Si a día de hoy le preguntásemos a un estudiante cualquiera que resumiese con el menor número posible de palabras, como si de un esqueleto se tratase, la historia del pensamiento humano, la filosofía, si se prefiere (entendiéndose en comunión a la literatura, pues no puede ser de otra forma); no me cabe la menor duda de que este nos elaboraría una lista de nombres que a todos nos serían familiares, al menos en cuanto lo que a nombre se refiere, y sin duda esta lista vendría a casar con bastante afinidad con lo que tradicionalmente hemos venido llamando canon.
Si bien la oralidad tiene su utilidad, la historia queda reflejada y entendida a través de la palabra, vaya, que es cosa de libros, o como dice Miguel de Unamuno en Niebla, «¿Es que antes de haber libros en una u otra forma, antes de haber relatos, de haber palabra, de haber pensamiento, había algo? ¿Y es que después de acabarse el pensamiento quedará algo? ¡Cosas de libros! ¿Y quién no es cosa de libros?» (135-36), y aquí creo conveniente remarcar ese último «quién», pues, al fin y al cabo, la historia define nuestro pasado, pero también nuestro punto de partida, nuestro sustrato, y, si el canon es el reducto que se facilita y se hace asimilar como sustrato, es evidente que la sociedad está siendo deformada.

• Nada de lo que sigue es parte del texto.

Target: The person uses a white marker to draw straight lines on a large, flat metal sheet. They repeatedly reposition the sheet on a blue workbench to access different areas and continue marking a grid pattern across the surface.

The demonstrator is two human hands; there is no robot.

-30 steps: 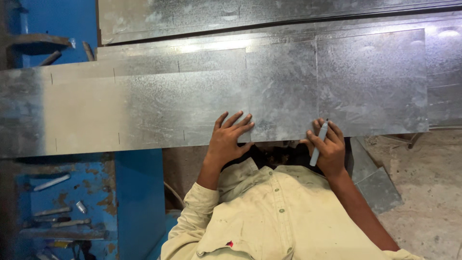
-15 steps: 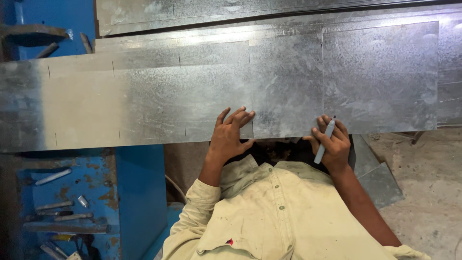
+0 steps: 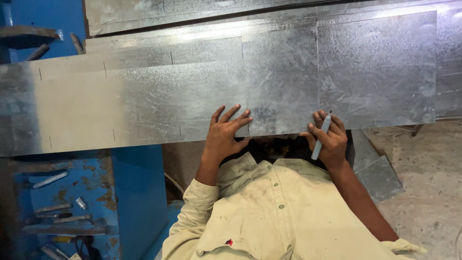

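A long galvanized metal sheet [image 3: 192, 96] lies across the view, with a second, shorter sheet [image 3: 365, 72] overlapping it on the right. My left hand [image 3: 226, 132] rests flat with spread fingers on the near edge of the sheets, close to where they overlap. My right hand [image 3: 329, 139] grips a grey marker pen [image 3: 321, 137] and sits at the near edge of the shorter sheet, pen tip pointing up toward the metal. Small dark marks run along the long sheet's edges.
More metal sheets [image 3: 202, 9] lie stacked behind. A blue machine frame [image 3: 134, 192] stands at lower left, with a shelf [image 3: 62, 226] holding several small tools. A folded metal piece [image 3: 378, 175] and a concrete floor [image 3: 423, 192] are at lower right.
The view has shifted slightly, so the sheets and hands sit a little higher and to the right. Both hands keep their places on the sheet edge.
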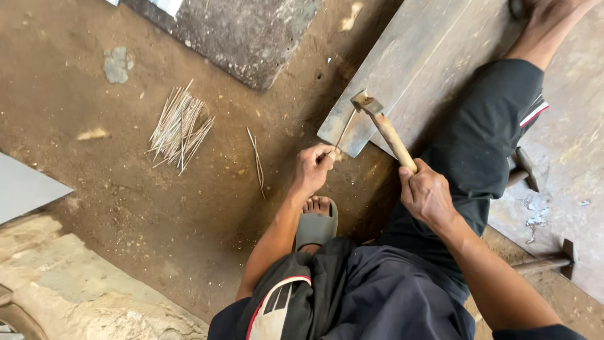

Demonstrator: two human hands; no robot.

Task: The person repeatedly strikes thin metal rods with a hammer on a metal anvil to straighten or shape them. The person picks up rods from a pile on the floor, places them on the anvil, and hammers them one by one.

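On the steel plate's edge (352, 135) lies a thin metal rod (345, 131), pinched by the left hand (313, 169); the right hand (426, 194) grips a hammer (382, 126); a glancing blow could hit the fingers or bend the rod.

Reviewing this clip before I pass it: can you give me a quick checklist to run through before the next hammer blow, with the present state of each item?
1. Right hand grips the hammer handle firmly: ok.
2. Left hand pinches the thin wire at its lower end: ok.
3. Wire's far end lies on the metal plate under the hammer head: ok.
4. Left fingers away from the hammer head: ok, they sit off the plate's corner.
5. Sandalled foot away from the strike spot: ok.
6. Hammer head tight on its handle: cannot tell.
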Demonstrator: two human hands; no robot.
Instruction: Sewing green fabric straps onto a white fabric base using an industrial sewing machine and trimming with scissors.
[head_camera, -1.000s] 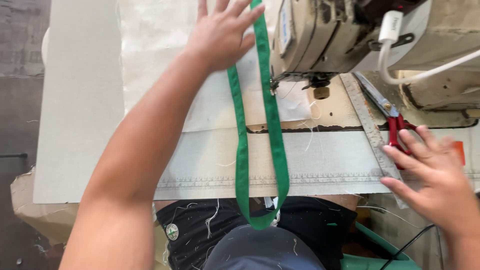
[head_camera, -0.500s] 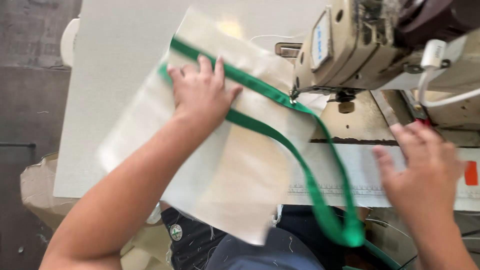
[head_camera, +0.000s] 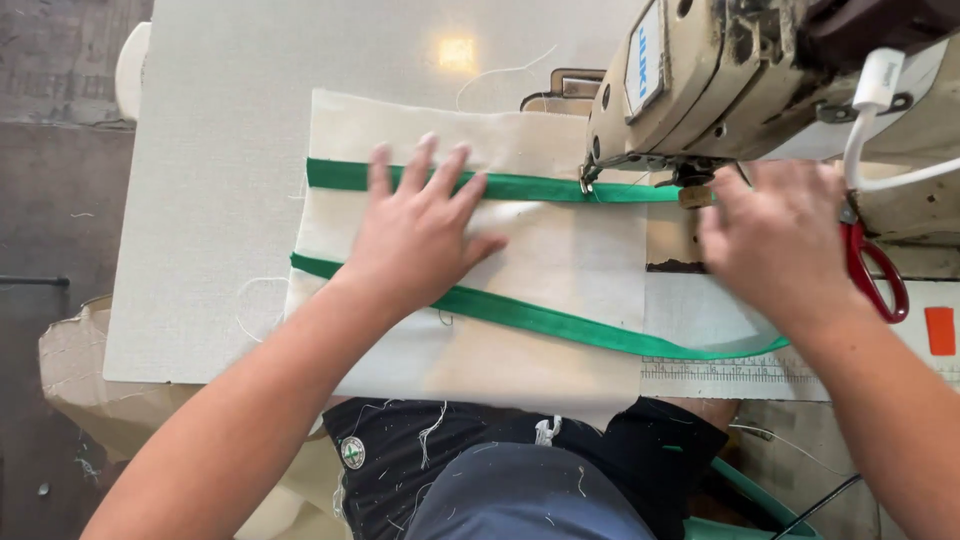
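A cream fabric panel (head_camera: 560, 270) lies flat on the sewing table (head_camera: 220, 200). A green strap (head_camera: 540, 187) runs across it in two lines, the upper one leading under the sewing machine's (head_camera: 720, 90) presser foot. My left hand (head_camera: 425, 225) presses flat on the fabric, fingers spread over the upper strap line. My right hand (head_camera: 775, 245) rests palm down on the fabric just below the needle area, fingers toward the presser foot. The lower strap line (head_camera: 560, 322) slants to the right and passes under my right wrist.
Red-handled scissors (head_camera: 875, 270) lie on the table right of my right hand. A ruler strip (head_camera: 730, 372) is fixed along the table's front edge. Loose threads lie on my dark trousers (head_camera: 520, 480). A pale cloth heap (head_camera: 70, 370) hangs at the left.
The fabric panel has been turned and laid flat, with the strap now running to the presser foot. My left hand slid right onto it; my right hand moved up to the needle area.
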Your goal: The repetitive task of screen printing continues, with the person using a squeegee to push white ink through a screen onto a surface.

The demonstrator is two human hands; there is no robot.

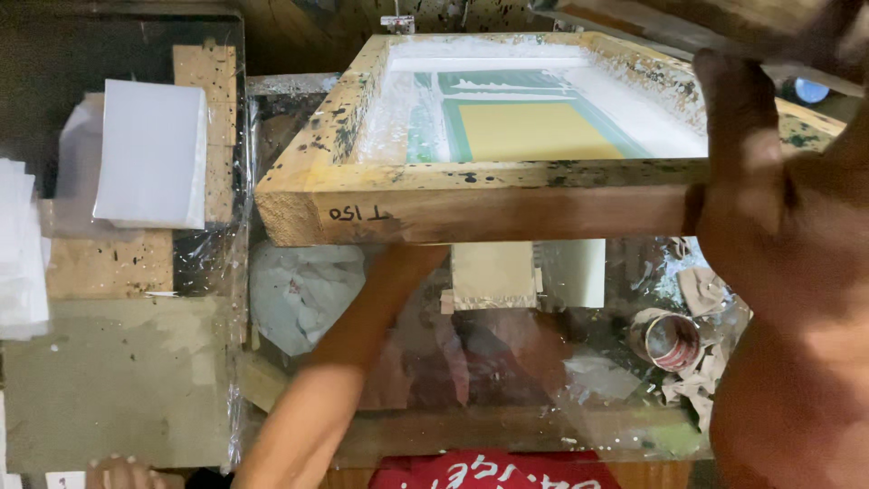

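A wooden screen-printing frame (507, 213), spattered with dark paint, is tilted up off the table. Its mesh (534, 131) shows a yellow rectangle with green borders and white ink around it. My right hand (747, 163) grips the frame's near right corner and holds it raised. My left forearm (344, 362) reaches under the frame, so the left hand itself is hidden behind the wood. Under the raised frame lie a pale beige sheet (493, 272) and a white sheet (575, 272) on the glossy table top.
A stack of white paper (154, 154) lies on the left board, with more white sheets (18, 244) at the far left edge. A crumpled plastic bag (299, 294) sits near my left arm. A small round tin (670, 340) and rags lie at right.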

El sesgo de este enfoque de estudio del pasado ha sido puesto de manifiesto en los últimos tiempos, y no hay más que ver la carencia de mujeres en el canon literario, como pueden ser: Lucía Berlín, Elena Garro, Willa Cather, Concha Espina o Gloria Fuertes, entre otras. Pero vayamos más allá, en los últimos cincuenta años el Premio Nobel de literatura tan solo ha sido entregado a una persona negra (Wole Soyinka), dejando en el olvido a eminencias como Aimé Césaire, Nuruddin Farah o Léopold Sédar Senghor, que, por supuesto, serán escasos los lectores que los conozcan, porque ya se sabe que, hecho el canon, hecha el aula y la educación, es una forma de postergación de lo que se decide que es relevante y de interés para ser preservado en el imaginarium colectivo.
Si nos aventurásemos, en última instancia, en el campo de las ideologías, sean estas o no representadas en el texto literario, el resultado sería poco menos que abrumador, engendrando nuestra búsqueda a un hijo silenciado, o más bien a un padre, un padre relegado de sus funciones por ser este considerado poco propicio para el bienestar del que está por venir. Un bienestar poco menos que impuesto y que no logra sus objetivos, pues queda visto que en el transcurso del tiempo nos sentimos huérfanos, y es ese sentir el que nos induce a buscar y reencontrarnos con el auténtico pasado.
Si como hemos visto, esto ocurre con el pasado, el presente no ha de ser más esperanzador, porque el hecho de que exista una fructuosa creación literaria que ponga de manifiesto a través de ensayos, críticas, manifiestos o incluso de la propia ficción, mediante el contexto social, no garantiza su salto a la educación, ni tan siquiera su pervivencia. Parece ser que el literato, ese individuo que tradicionalmente escogió las obras más relevantes de su tiempo, no por ser las más leídas e idiosincrásicas de tal sociedad, sino por responder a unas formas, técnicas o quizá a ciertas inclinaciones subjetivas, tiene en sus manos el poder de dar voz y voto a las realidades sociales que se agitan, a reflejar en el espejo de la educación, el sentir real de los pueblos que lo habitan y no meramente el de unos pocos. Mario Benedetti escribía en 1987 que «saber a qué sitio se pertenece no implica la exigencia de vivir en ese sitio, pero habilita en cambio inmejorablemente para comprender a quienes viven dondequiera» (51). Si queremos comprendernos a nosotros mismos y que nos comprendan, deberemos no solo seguir expresando nuestras voces en alto, sino leyendo y consumiendo la literatura de otros, el pensamiento de otros, hasta que sea innegable a ojos de cualquier estadista que el reflejo de la sociedad a veces no está en el espejo en el que solemos mirar, deformado, sino en uno más apartado y escondido, que trataremos de enseñar al mundo.